Da die Server-Software auf jedem Rechner mit installiert wird, ist ein Funktionstest auch ohne Verbindung an ein MSR-Interface möglich. Der Telemetrie-Server auf dem lokalen PC ist nach seinem Start unter der IP "127.0.0.1" zu erreichen. Ohne angeschlossene Hardware-Schnittstelle liefert das Interface Zufallswerte zurück.

Für ein ausführliches Programmierbeispiel beachten Sie bitte den folgenden Artikel "Lichtblick: Automatische Ausrichtung einer Solaranlage nach dem momentanen Sonnenstand über das Internet" im gleichen Heft.

Ausblick

Die Software ist bis jetzt mit dem SIOS-Interface und der RS232-Box getestet worden. Grundsätzlich sollte unter Windows95/98 und Windows NT mit jeder Hardware funktionieren, die auf die von H.J. Berndt und B. Kainka in ihrem Buch "Messen, Steuern und Regeln mit Word und Excel" ausführlich beschriebene RSAPI.DLL aufsetzt.

In der Praxis hat sich gezeigt, dass die Aufrufe der Befehle in einem Abstand von etwa 300ms erfolgen sollten, da sonst Messwerte unterschlagen werden oder es sogar zu Komplikationen mit dem IP-Stack kommen kann. Bei schlechten Internetverbindungen kann sich dieser Mindestabstand stark erhöhen, bei schnellen Rechnern im lokalen Netzwerk auch wesentlich kleiner sein – hier empfiehlt sich vorsichtiges Herantasten.

Für Experimente, bei denen es auf schnelle und zeitkritische Messwertaufnahme ankommt, empfiehlt es sich, das MSR-Interface direkt vom Server aus anzusprechen, und die Messwerte später in Dateiform zu übergeben.

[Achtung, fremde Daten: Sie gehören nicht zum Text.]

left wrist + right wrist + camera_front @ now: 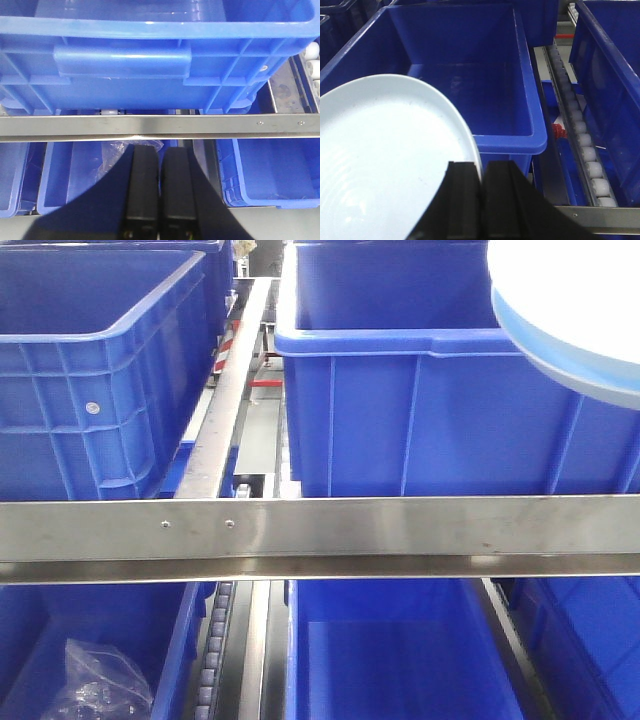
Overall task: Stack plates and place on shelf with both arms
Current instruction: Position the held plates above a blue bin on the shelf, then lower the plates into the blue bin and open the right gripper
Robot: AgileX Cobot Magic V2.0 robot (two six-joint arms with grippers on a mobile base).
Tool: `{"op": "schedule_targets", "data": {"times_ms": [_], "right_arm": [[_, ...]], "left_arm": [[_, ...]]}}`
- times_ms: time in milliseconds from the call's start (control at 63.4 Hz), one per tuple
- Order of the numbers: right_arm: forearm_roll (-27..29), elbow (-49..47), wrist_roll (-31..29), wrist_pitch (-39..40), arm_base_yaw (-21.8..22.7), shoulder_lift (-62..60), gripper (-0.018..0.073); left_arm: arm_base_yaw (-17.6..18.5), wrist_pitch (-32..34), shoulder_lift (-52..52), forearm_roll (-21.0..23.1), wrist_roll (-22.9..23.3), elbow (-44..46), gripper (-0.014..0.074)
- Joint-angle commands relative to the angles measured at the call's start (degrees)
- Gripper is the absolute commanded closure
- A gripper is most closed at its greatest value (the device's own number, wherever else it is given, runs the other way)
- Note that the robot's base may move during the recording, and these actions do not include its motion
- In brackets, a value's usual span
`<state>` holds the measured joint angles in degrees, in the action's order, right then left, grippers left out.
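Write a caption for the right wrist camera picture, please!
Right gripper holds white plates over a blue crate.

plates [385, 165]: white, glossy, smooth, faint concentric ripples. shelf [320, 530]: brushed stainless rail, dull sheen, small screws. crates [430, 410]: blue moulded plastic, ribbed, semi-gloss. clear crinkled plastic bag [95, 685]. white plastic rollers [585, 145].

The brushed stainless-steel front rail [320, 538] of the shelf runs straight across the way in. Above it, tall blue plastic crates [440, 410] stand close side by side, leaving only a narrow gap over the roller track [580, 140]. The open top of the deep blue crate [465, 75] offers room from above. The round white plate [385, 160] overhangs its near left rim, blocking that corner.
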<state>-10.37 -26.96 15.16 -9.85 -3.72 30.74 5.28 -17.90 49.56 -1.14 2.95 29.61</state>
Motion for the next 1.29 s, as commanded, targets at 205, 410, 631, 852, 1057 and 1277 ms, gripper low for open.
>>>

In der Universität Duisburg wird dafür derzeit an einem Steuerelement mit erweiterten Befehlssatz gearbeitet.

Für das Projekt wurde an der Universität Duisburg eine Helpline eingerichtet unter der Adresse: "telemet@uni-duisburg.de". Dort sind Fragen und Anregungen willkommen. An die gleiche Adresse können Sie sich wenden, wenn Sie mit der auf der CD enthaltenen Software auf die Experimente in der Gerhard-Mercator-Universität Duisburg zugreifen wollen.

Die Autoren sind Mitarbeiter der Fächer Technologie und Didaktik der Technik und Didaktik der Physik der Gerhard-Mercator-Universität – GH-Duisburg.

Mit den vorgestellten Techniken können Experimente aus der Ferne gesteuert und angesehen werden. Damit werden Experimente zugänglich gemacht, die zu gefährlich oder zu aufwendig sind, um sie vor Ort durchzuführen. Oder man baut Experimente mit teurem Equipment an einer Stelle auf, nutzt sie aber mehrfach. Bilder einer per TCP/IP gesteuerten Internetkamera lassen sich an anderer Stelle mit einem Projektor auf großer Leinwand darstellen, sodass auch der Einsatz im Hörsaal sinnvoll wird. Die Kamera kann z.B. mit einem Schrittmotor gesteuert werden.